Affascinato dalla ricerca di Nestler e il suo gruppo, Unfer, nei primi anni 2000 iniziò a interessarsi ai trattamenti con inositolo. Data la vastità di informazioni disponibili sul D-chiro-inositolo, decise di focalizzarsi su un composto simile ma con attività differenti. Ispirato dalle scoperte di Chiu, Unfer si concentrò sull’isomero più abbondante presente in natura, il myo-inositolo. Collaborando con Baillargeon, un collega di Nestler, Unfer testò per la prima volta l’azione positiva del myo-inositolo durante le procedure di IVF. In particolare, loro notarono che l’integrazione orale di myo-inositolo nelle donne che si sottoponevano a IVF, riduceva le unità di FSH che dovevano essere somministrate per la stimolazione ovarica [43]. Questa è stata una scoperta cruciale nel campo della IVF, in quanto il myo-inositolo ha ridotto il rischio legato all’iperstimolazione ovarica che rappresenta un effetto collaterale pesante del trattamento con FSH. Unfer e il suo gruppo di lavoro osservarono un aumento del numero di ovociti recuperabili, definendo così il myo-inositolo come una molecola chiave per l’ottenimento di risultati migliori nelle procedure di IVF.

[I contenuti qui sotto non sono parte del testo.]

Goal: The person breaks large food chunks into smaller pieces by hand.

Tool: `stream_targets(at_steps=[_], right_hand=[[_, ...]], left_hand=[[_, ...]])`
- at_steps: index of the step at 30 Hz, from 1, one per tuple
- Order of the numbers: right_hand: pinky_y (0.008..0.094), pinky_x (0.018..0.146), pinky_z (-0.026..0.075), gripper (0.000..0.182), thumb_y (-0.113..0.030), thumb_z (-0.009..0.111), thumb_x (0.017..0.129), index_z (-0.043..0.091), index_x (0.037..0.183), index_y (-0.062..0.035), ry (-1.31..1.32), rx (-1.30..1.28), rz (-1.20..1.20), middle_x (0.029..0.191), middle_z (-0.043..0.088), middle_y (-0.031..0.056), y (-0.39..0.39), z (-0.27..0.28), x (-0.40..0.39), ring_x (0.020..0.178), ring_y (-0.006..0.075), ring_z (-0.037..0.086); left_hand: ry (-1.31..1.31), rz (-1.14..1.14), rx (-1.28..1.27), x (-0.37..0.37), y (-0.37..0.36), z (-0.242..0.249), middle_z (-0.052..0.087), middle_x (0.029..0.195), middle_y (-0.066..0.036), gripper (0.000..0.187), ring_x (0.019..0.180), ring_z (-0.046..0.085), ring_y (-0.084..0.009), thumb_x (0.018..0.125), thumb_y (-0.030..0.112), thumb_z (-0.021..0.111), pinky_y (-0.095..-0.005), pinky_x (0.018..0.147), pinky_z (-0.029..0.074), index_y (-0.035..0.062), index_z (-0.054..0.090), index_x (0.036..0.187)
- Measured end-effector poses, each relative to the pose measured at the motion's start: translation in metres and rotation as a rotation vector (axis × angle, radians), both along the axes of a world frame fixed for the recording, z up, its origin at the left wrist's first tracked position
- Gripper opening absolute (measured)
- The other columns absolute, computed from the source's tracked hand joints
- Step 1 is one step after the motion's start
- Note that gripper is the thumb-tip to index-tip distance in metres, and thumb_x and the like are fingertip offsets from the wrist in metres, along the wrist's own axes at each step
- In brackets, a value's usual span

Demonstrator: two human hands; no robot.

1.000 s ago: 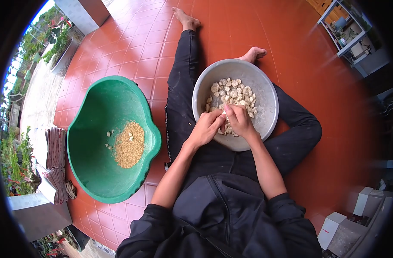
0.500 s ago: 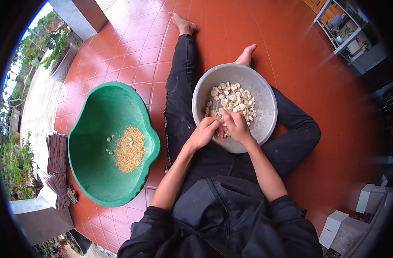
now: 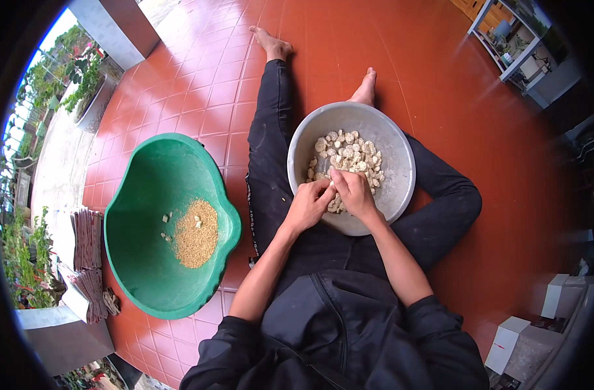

Unfer e Baillargeon collaborarono ulteriormente su un altro progetto di ricerca. Infatti, credevano che non solo il D-chiro-inositolo ma anche il myo-inositolo potesse indurre l’ovulazione in pazienti con PCOS, caratterizzate da cicli anovulatori. Per questo, donne con PCOS vennero trattate con myo-inositolo, aspettandosi di indurre l’ovulazione come riportò Nestler nel suo studio. Infatti, ottennero un risultato comparabile a quello di Nestler in termini di tasso di ovulazione, sottolineando però un altro effetto positivo del trattamento con myo-inositolo delle donne con PCOS. In particolare, Unfer notò un ottimo recupero dall’irsutismo, una caratteristica tipica dell’iperandrogenismo che caratterizza le donne con PCOS [44].
Da questo momento in poi, la ricerca sugli inositoli ha iniziato ad acquisire importanza, anche spaziando dalle classiche aree di interesse, quali metabolismo e ginecologia. Questo libro vuole raccogliere tutte le più importanti scoperte ottenute negli ultimi anni dagli studi sugli inositoli e la loro efficacia in diversi ambiti clinici.